Cependant, dans cette bataille franco-française, l’engagement des colonels aux côtés des insurgés a compliqué la tâche au général de Gaulle. En effet, certains colonels, comme Gardes et Argoud, ont été intiment convaincus que, pour sauver l’Algérie française, il fallait faire revenir de Gaulle sur sa décision d’autodétermination. Selon Yves Courrière : « Ces colonels sont persuadés que le 13 mai est revenu. Et qu’ils vont gagner. » Car, le retour du général de Gaulle au pouvoir n’avait été possible que grâce aux manifestations du 13 mai où les colonels avaient joué un rôle prépondérant. En effet, le comité de vigilance, présidé à ce moment-là par le Général Massu, avait exigé la formation d’un gouvernement de salut public dirigé par le général de Gaulle. Et sans ces durs de l’Algérie française, le général ne serait jamais revenu aux affaires. Pour preuve, voila ce qu’a écrit l’historien, Christophe Nick, dans son livre intitulé Résurrection: « Au soir du 2 janvier 1956, date du deuxième tour des législatives, les gaullistes disparaissaient du paysage politique français. Les républicains sociaux ne recueillent que 585764voix, soit 2,7% de suffrages exprimés. »
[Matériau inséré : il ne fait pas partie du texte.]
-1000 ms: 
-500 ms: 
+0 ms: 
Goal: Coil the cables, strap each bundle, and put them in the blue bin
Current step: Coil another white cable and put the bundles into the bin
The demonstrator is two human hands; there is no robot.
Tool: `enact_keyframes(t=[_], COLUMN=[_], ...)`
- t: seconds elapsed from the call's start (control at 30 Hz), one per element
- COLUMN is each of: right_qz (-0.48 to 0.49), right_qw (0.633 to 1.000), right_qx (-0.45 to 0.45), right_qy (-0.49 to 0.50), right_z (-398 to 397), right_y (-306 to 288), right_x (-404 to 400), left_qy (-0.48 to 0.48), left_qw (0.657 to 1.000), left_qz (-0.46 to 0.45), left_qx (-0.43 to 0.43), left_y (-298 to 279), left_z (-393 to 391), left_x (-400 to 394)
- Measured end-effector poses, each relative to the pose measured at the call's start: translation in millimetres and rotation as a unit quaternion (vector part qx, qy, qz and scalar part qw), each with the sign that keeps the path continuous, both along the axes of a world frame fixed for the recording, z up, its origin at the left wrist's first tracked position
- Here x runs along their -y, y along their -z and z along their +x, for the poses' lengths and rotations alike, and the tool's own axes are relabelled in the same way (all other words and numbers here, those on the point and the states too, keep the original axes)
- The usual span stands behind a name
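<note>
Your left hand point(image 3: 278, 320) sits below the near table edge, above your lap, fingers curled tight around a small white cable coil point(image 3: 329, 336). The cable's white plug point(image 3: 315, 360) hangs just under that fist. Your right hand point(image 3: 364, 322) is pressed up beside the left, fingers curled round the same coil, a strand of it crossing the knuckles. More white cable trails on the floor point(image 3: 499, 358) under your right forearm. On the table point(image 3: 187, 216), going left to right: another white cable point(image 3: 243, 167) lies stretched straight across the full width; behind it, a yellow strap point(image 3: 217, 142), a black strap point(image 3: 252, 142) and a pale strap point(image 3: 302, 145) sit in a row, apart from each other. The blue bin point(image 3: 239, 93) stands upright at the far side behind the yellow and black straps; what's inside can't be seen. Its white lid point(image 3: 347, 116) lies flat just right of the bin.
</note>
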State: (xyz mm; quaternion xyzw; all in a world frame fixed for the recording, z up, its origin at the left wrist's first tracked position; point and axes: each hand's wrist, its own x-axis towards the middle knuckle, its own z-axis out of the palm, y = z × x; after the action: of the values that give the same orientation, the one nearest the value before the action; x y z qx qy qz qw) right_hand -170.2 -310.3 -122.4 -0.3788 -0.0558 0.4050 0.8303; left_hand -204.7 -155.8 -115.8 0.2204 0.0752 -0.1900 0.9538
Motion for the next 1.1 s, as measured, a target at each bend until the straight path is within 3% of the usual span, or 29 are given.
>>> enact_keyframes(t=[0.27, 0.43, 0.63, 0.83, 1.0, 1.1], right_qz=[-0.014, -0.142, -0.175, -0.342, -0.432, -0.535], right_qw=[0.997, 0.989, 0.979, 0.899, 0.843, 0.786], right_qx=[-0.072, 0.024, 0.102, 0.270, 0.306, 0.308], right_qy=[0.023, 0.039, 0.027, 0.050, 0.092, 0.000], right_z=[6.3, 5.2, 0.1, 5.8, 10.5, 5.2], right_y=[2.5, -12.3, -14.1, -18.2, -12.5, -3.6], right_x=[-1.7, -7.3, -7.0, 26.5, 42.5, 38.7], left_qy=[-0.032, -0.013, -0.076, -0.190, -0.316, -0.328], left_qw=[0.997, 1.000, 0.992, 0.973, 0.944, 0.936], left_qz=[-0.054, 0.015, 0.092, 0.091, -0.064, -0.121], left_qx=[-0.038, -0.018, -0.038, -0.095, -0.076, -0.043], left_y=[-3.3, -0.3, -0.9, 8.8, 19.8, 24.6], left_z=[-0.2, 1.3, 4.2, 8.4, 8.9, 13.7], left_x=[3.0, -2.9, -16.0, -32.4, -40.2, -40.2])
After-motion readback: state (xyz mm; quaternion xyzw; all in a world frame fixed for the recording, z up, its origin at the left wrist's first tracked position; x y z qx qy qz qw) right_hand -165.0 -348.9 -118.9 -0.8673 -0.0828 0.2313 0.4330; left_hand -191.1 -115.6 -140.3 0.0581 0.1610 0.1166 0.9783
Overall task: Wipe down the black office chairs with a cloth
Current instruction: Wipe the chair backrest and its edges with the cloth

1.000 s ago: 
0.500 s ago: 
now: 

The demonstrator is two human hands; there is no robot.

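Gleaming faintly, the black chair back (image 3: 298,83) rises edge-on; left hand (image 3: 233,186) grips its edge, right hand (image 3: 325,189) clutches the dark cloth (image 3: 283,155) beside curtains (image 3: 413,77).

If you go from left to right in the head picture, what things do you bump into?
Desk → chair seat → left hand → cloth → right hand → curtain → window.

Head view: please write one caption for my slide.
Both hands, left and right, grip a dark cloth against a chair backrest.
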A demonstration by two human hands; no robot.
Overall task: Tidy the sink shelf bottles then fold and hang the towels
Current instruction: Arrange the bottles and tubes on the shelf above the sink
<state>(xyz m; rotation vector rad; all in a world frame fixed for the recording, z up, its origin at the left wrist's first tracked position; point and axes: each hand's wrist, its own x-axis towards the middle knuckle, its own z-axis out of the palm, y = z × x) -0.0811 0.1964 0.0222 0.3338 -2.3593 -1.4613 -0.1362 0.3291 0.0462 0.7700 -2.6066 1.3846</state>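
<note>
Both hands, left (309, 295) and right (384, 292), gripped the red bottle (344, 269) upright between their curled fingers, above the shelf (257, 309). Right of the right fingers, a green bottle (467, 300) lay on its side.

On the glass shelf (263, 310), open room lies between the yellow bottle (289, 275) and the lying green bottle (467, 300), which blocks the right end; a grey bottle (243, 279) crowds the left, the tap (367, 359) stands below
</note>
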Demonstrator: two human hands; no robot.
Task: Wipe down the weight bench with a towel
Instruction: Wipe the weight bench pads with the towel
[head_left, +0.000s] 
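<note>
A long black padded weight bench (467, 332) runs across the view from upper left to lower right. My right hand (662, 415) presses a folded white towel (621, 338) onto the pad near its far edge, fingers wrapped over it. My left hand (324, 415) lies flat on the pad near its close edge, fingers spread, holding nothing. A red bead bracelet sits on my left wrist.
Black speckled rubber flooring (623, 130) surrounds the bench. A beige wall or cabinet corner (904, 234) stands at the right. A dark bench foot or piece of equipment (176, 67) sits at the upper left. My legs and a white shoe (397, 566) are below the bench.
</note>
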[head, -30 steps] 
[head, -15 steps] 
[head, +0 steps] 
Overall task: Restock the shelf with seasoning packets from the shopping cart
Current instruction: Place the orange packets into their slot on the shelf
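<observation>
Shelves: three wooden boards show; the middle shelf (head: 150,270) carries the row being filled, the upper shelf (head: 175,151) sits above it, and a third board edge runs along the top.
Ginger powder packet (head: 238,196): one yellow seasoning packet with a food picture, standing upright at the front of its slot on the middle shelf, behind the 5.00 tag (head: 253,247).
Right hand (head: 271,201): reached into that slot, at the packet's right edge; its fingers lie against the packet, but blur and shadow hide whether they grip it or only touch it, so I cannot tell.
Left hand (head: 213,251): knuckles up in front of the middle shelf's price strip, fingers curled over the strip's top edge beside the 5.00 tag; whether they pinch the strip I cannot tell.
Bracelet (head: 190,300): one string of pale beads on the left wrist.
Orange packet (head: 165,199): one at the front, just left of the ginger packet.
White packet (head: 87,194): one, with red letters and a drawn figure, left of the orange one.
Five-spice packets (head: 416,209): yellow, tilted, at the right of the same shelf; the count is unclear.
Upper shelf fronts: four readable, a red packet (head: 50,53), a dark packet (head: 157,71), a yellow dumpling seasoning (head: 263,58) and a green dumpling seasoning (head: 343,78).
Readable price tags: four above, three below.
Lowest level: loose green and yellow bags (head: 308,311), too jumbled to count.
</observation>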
Par ailleurs, bien que le général de Gaulle ait mené une politique militaire répressive en Algérie depuis son retour au pouvoir, les colonialistes en demandaient davantage. Au début de l’année 1960, la question qui taraudait les politiques, à leur tête de Gaulle, était de savoir si l’armée dans tous ses segments allait basculer, comme en 1958, du côté des insurgés ? Les données ont bien sûr changé depuis. En effet, si les généraux étaient réservés voire opposés, les colonels étaient prolixes. Le ton employé, par certains d’entres-eux, frôlait la menace de pronunciamiento. Du coup, l’inquiétude commençait à peser sur la haute hiérarchie militaire. En effet, le général Gracieux, successeur du général Massu, a informé personnellement le délégué général, Paul Delouvrier, de son désarroi : « Que de Gaulle fasse vite savoir qu’il renonce à l’autodétermination. Autrement, les troupes sous mes ordres risquent de m’échapper. » Dans le même ordre d’idée, Pierre-Albert Lambert a expliqué cette collusion entre la population « pied-noir » et les paras de la 10eme DP en reprenant les propos du général Gracieux au général Challe, chef des armées en Algérie : « Les hommes de Broizat, de Dufour, de Bonnigal ne marcheront pas. Ils refuseront de se lancer à l’assaut du réduit d’Ortiz et de Lagaillarde. » Du coup, le scénario du 13 mai apparaissait, pour beaucoup, plausible. Et les pieds-noirs se rendaient par milliers aux barricades pour soutenir leurs héros.

Dans l’ouest algérien, à Oran, la mobilisation battait aussi son plein. La manifestation a été organisée par l’animateur du MP13, Villeneuve, conseiller général. Dans leur premier tract, les initiateurs du mouvement des barricades à Oran ont appelé la population « pied-noir » à se solidariser avec les Algérois qui venaient de dresser leurs premières barricades. Une grève générale illimitée a été décidée pour le 25 janvier 1960. Le rendez-vous a été également pris pour se retrouver, dés 7heures du matin, au Forum. Ce jour-là, les badauds pouvaient lire, à la place des Victoires, des inscriptions du genre : « De Gaulle ASSASSIN ». Et plusieurs animateurs du 13 mai ont adhéré rapidement au mouvement. Sous la direction du docteur Laborde, conseiller général lui aussi, un comité de vigilance a été créé. A la différence du 13 mai, cette fois-ci les éléments gaullistes ont été tout bonnement exclus. Selon le journaliste, Léo Palacio, cet organisme « va prendre la situation en main et créer sur le Forum, une « zone insurrectionnelle » où, pendant une semaine, prés de deux cent mille Oranais viendront régulièrement entendre, pendant douze heures d’affilée, des orateurs plus au moins habiles. » Toutefois, ces insurgés ont eu plus d’assurance après qu’ils ont reçu le soutien indéfectible à leur cause du colonel Bigeard, en poste à Mécheria, dans le Sud oranais.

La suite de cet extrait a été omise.